For the listing below, show each line that includes the string "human".

-- Data for review follows --

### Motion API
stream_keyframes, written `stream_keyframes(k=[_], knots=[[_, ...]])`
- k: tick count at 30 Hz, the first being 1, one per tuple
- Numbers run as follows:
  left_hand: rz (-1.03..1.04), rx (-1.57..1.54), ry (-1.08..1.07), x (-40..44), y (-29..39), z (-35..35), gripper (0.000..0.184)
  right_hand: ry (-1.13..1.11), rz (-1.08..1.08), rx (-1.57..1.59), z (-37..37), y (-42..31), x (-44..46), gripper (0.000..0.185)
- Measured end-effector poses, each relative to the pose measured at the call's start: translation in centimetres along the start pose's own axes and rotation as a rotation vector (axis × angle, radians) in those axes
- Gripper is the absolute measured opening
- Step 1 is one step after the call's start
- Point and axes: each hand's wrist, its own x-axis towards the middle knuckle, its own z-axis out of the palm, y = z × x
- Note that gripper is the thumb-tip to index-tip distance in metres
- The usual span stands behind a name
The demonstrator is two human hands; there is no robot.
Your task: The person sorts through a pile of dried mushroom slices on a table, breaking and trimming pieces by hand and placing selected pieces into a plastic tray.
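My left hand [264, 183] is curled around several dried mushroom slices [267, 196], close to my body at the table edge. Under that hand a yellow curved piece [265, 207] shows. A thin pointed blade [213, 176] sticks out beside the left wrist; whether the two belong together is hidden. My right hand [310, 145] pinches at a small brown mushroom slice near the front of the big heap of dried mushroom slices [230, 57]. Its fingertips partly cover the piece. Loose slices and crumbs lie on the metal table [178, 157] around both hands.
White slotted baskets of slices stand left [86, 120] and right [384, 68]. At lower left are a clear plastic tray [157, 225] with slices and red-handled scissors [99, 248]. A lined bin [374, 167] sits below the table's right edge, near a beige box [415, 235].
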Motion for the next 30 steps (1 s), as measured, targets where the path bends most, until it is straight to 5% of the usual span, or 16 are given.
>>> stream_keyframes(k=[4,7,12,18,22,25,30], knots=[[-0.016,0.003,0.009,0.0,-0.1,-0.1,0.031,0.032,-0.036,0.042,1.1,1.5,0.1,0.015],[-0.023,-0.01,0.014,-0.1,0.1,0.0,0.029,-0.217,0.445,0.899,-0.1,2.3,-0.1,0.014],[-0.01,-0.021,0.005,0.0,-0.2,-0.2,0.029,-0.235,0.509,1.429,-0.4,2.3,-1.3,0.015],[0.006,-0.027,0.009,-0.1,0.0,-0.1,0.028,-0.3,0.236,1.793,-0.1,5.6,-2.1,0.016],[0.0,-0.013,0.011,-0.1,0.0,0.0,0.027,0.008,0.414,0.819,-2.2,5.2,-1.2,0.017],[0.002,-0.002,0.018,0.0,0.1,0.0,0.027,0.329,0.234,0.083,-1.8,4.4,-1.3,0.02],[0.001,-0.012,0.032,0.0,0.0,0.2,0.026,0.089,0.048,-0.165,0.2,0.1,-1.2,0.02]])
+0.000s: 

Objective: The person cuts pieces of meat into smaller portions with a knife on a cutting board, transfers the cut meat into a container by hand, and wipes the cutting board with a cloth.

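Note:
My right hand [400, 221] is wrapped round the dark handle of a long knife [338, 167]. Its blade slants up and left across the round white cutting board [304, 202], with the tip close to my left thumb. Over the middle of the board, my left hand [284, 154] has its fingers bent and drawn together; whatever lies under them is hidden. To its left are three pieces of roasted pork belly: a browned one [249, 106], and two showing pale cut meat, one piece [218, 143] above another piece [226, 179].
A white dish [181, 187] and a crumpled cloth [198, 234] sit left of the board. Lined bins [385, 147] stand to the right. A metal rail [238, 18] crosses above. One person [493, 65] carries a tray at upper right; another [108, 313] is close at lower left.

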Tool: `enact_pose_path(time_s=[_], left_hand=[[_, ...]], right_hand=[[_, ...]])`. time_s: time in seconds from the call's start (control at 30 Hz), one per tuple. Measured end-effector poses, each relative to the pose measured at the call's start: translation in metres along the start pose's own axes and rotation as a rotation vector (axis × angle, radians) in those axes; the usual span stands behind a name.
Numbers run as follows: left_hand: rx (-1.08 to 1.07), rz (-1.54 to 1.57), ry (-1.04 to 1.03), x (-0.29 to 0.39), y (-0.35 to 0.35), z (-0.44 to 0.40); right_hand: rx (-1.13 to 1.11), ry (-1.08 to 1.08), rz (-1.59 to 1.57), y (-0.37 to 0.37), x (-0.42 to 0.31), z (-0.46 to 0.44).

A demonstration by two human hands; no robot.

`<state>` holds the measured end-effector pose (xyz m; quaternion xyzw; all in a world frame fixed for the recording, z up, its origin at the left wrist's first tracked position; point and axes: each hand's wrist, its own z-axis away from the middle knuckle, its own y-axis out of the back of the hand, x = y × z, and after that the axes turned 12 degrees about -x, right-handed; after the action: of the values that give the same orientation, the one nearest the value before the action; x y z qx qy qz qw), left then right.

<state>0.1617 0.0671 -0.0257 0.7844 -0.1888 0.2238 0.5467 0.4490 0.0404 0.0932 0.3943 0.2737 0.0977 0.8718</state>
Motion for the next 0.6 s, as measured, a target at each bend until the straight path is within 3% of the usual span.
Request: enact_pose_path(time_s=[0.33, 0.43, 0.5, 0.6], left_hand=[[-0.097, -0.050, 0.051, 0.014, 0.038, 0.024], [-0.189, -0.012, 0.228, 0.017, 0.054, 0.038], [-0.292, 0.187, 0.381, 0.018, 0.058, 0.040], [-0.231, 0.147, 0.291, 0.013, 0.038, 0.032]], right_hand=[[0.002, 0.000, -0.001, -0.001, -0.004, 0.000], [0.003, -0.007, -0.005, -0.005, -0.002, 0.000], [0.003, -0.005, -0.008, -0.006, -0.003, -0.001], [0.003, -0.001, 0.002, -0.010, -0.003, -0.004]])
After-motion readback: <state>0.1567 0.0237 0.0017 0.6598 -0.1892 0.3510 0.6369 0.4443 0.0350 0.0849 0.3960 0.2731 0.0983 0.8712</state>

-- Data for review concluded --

Output of the exercise >>
The demonstrator is two human hands; there is no robot.
A demonstration by two human hands; no robot.

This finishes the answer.